Work to be completed :: Keep only the lines from the top of the listing through the one with "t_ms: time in", and reproduce them unaltered.

Provided entries ::

- - - - - - -

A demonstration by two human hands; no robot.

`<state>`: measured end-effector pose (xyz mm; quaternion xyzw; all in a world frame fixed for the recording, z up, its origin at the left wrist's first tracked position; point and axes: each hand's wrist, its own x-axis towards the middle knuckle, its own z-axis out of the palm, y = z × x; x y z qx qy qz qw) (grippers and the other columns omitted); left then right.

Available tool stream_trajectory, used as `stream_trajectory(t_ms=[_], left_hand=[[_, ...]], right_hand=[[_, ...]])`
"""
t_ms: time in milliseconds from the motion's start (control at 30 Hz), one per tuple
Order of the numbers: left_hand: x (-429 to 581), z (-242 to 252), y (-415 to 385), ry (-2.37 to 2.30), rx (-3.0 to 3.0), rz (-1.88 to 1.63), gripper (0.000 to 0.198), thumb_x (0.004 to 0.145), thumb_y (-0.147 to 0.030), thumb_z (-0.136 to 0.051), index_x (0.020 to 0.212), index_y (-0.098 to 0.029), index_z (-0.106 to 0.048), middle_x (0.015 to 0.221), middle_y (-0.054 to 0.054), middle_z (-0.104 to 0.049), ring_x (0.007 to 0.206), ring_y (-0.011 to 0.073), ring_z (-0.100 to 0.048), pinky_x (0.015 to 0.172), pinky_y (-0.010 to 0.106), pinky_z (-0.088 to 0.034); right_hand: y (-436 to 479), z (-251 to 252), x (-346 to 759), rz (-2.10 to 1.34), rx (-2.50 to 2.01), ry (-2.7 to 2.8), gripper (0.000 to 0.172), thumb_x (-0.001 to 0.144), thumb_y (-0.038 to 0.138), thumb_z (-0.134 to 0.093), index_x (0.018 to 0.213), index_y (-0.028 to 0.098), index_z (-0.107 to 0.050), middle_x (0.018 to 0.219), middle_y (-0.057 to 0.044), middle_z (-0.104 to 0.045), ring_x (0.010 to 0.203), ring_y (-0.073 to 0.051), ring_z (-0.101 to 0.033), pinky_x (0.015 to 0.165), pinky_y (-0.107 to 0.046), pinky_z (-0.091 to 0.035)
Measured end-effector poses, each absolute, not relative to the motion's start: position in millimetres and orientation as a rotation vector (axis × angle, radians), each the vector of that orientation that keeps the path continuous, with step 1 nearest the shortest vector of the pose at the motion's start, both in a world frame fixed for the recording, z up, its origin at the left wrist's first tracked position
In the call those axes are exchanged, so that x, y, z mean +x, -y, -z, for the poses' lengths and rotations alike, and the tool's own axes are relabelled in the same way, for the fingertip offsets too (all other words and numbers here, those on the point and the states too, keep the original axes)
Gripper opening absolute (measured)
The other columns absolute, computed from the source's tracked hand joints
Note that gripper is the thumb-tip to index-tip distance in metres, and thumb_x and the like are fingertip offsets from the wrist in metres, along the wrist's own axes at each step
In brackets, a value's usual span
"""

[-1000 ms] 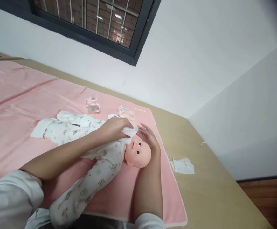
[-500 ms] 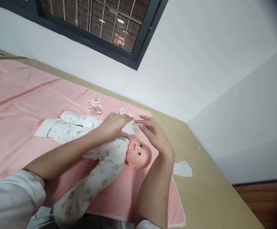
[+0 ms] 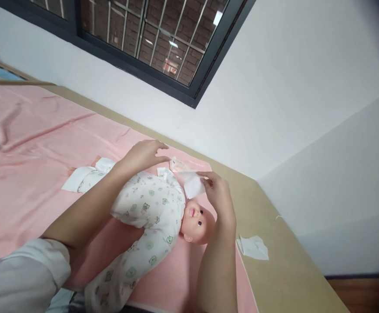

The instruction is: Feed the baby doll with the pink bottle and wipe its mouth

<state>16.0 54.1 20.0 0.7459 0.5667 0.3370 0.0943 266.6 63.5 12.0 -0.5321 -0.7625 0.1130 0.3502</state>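
A baby doll (image 3: pixel 199 224) lies on its back in a white printed outfit (image 3: pixel 150 198), its head toward the right. My right hand (image 3: pixel 220 195) pinches a thin white wipe (image 3: pixel 194 186) above the spot beside the doll's head. Over the doll's far side is my left hand (image 3: pixel 146 154), fingers stretched and thumb apart, with nothing visible between them. Just beyond its fingertips lies a small clear-and-white packet (image 3: pixel 178 164). The baby bottle is hidden, apparently behind my left hand.
A pink sheet (image 3: pixel 45 152) covers much of the tan table (image 3: pixel 293 269). Another crumpled white wipe (image 3: pixel 253 248) rests near the sheet's right edge. Behind the table stand a white wall (image 3: pixel 228 130) and a dark-framed window (image 3: pixel 189 93).
My hands have drawn apart. The left has let go and moved left over the bottle's place, while the right now holds the wipe alone. The view has shifted slightly.
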Motion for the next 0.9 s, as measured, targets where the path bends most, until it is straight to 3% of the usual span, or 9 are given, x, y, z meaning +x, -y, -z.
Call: stream_trajectory(t_ms=[133, 233, 400, 467, 667, 900], left_hand=[[-22, -23, -68, -1.804, 2.004, -1.062, 0.041, 0.084, -0.047, -0.059, 0.115, -0.021, -0.065, 0.120, 0.003, -0.066, 0.098, 0.0229, -0.064, 0.088, 0.031, -0.046], [-47, -14, -84, -1.896, 1.859, -1.075, 0.039, 0.084, -0.045, -0.059, 0.114, -0.021, -0.065, 0.118, 0.003, -0.066, 0.098, 0.0226, -0.063, 0.086, 0.030, -0.046], [-70, 16, -115, -1.965, 1.719, -1.030, 0.052, 0.083, -0.050, -0.057, 0.126, -0.020, -0.056, 0.116, 0.005, -0.066, 0.103, 0.0242, -0.062, 0.086, 0.029, -0.045], [-73, 26, -123, -1.970, 1.668, -0.993, 0.059, 0.082, -0.051, -0.058, 0.131, -0.019, -0.051, 0.115, 0.006, -0.066, 0.103, 0.0251, -0.062, 0.085, 0.030, -0.045], [-73, 30, -129, -1.949, 1.601, -0.963, 0.061, 0.081, -0.049, -0.058, 0.133, -0.018, -0.046, 0.112, 0.006, -0.066, 0.099, 0.0242, -0.064, 0.083, 0.029, -0.045], [-83, 37, -130, -1.939, 1.570, -0.985, 0.062, 0.081, -0.051, -0.056, 0.133, -0.019, -0.047, 0.115, 0.008, -0.065, 0.103, 0.0247, -0.063, 0.084, 0.028, -0.045]], right_hand=[[-87, -9, 272, -0.385, -1.483, 2.035, 0.037, 0.076, 0.008, -0.046, 0.092, 0.025, -0.074, 0.103, -0.005, -0.071, 0.095, -0.023, -0.063, 0.087, -0.037, -0.047], [-109, -9, 274, -0.389, -1.655, 2.084, 0.037, 0.072, 0.004, -0.050, 0.090, 0.024, -0.075, 0.101, -0.007, -0.071, 0.092, -0.024, -0.063, 0.085, -0.037, -0.047], [-148, -13, 270, -0.413, -1.714, 2.117, 0.036, 0.073, 0.005, -0.053, 0.098, 0.020, -0.074, 0.097, -0.008, -0.071, 0.086, -0.021, -0.064, 0.087, -0.037, -0.048], [-164, -12, 266, -0.533, -1.671, 2.040, 0.036, 0.074, 0.009, -0.054, 0.104, 0.018, -0.071, 0.095, -0.007, -0.072, 0.082, -0.019, -0.064, 0.090, -0.038, -0.049], [-212, 3, 261, -1.104, -1.509, 1.630, 0.039, 0.072, 0.014, -0.065, 0.111, 0.018, -0.064, 0.112, -0.008, -0.067, 0.089, -0.016, -0.066, 0.089, -0.034, -0.053], [-244, 27, 272, -1.173, -1.779, 1.655, 0.033, 0.056, 0.007, -0.076, 0.087, 0.014, -0.067, 0.093, -0.010, -0.071, 0.067, -0.019, -0.068, 0.078, -0.044, -0.056]])
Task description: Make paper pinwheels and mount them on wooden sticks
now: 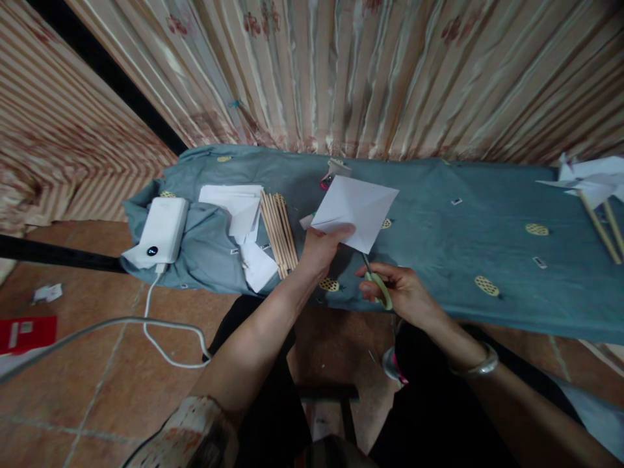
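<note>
A square white paper [358, 208] is held at its lower left by my left hand [324, 247], the thumb lying on top of it. In my right hand [402, 289] are scissors with light green handles [377, 286], fingers closed around the loops. Their blades point up at the lower corner of the paper, and the tips are hidden by it or too small to make out. Left of my left hand lie a bundle of thin wooden sticks [279, 231] and several loose white papers [238, 211].
A white power bank [166, 227] with a cable lies on the blue cloth [439, 247] at the left. Paper pinwheels [592, 179] on sticks are at the far right. A small clip-like object [336, 170] sits behind the paper. Curtains [312, 78] hang behind.
</note>
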The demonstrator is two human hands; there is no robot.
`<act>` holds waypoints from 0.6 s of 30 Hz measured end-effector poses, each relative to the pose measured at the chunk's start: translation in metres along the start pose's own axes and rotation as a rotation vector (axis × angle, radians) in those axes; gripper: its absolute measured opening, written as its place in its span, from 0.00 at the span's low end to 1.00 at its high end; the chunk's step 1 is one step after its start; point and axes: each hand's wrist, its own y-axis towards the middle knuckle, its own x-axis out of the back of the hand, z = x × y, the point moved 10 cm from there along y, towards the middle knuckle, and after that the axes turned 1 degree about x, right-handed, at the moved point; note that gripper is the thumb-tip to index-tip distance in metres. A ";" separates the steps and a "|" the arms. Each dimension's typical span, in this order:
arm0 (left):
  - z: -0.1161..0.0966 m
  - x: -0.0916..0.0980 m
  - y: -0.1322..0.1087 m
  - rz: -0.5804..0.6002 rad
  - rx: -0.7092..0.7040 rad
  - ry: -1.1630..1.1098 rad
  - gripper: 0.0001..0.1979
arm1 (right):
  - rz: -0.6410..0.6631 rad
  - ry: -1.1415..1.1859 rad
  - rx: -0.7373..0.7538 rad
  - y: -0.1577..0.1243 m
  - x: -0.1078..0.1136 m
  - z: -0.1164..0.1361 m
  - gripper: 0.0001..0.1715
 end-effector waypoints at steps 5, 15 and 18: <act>-0.011 0.010 0.004 -0.043 -0.012 0.002 0.12 | 0.023 -0.018 -0.044 -0.004 0.003 -0.004 0.26; -0.014 0.011 0.001 0.003 0.001 0.016 0.17 | -0.250 -0.021 0.121 0.001 0.064 0.024 0.28; -0.009 0.007 0.001 0.061 -0.010 0.062 0.15 | -0.333 0.056 0.165 0.002 0.078 0.028 0.29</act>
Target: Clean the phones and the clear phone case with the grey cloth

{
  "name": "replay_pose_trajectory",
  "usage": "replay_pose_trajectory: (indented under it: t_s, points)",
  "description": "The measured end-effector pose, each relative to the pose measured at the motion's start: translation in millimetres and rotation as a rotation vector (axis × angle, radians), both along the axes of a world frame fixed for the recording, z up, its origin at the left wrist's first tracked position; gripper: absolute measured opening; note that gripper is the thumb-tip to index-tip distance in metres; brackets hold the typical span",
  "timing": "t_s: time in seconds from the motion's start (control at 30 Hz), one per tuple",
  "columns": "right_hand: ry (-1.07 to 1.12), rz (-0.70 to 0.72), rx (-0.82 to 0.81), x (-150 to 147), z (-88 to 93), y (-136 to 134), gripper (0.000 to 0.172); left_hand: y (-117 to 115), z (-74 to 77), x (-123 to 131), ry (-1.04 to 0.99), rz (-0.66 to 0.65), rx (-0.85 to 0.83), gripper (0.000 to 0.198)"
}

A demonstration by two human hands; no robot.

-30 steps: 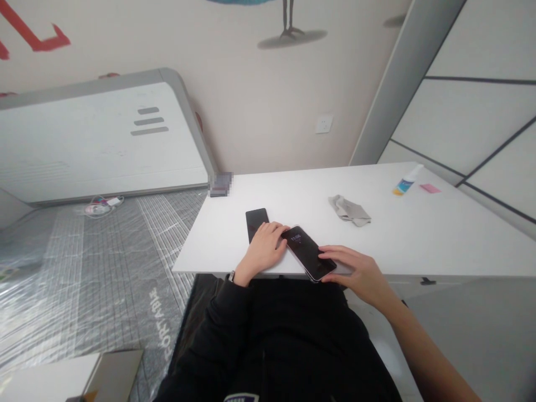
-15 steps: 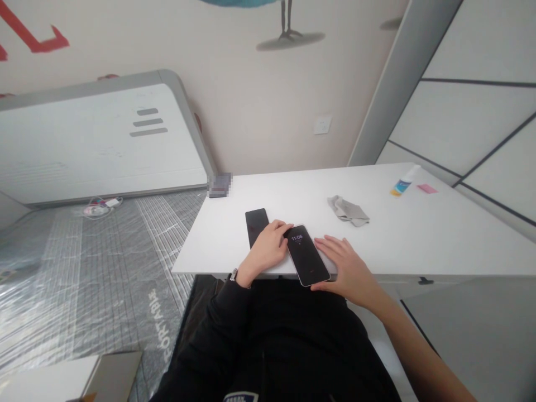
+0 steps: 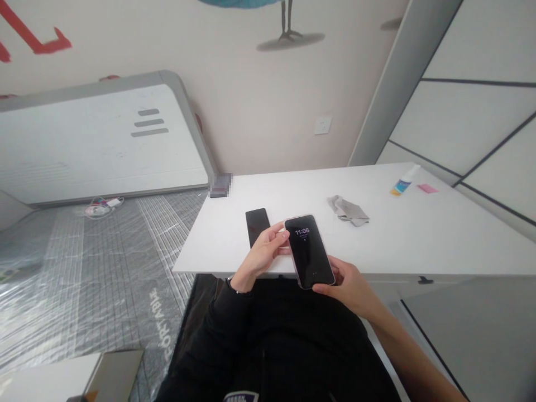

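Note:
A smartphone (image 3: 310, 254) with a pale edge, its dark screen showing 11:06, is held up between both hands over the table's front edge. My left hand (image 3: 264, 252) grips its upper left side, thumb at the edge and fingers reaching behind. At the lower right corner, my right hand (image 3: 347, 283) is closed on the phone with the thumb at the front and the other fingers partly hidden behind. Another dark phone (image 3: 257, 224) lies flat on the table to the left, its lower part covered by my left hand.
On the white table (image 3: 293, 192) lie a crumpled grey cloth (image 3: 348, 210), a spray bottle (image 3: 404, 181) on its side and a pink slip (image 3: 427, 188). A blurred dark object (image 3: 220, 185) sits at the far left corner. Behind is a wall with a socket (image 3: 322, 125).
The phone showing 11:06 has been lifted off the table and tilted towards me. Both hands have closed around its edges; the left thumb now rests on its side.

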State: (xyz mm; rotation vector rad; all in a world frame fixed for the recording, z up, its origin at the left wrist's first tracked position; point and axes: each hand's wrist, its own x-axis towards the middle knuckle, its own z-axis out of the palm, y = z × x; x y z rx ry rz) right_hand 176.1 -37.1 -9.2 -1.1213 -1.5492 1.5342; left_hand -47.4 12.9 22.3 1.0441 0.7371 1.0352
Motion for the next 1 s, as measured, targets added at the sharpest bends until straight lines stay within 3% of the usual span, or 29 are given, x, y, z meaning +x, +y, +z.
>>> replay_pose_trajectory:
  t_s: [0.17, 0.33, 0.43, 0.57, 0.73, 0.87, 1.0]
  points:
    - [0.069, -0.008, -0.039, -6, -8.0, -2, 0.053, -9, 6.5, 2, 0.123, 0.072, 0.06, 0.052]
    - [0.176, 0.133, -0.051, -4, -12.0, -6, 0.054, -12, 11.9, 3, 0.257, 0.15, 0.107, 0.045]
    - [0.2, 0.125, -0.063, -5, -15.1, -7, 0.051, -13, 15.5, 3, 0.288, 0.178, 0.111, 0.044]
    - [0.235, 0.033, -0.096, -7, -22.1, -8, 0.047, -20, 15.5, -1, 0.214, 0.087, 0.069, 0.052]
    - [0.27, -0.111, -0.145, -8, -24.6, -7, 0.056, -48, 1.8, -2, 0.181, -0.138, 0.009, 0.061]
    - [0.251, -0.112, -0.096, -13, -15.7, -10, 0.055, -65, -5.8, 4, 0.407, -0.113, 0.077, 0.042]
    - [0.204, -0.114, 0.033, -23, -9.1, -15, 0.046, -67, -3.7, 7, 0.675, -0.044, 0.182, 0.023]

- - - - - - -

Output of the task ::
A demonstration by two human hands; no robot.

`<state>`: measured end-effector pose (xyz mm; quaternion xyzw; all in a world frame fixed for the recording, z up, its origin at the left wrist's first tracked position; point and axes: each hand's wrist, its own x-axis towards the middle knuckle, its own z-axis out of the palm, y = z × x; x y z qx qy qz qw) (grippers and the other columns omitted); left then right.

Available tool stream_trajectory, used as `stream_trajectory(t_ms=[_], left_hand=[[_, ...]], right_hand=[[_, ...]])`
"""
t_ms: time in milliseconds from the motion's start (control at 30 Hz), one per tuple

This concludes the answer.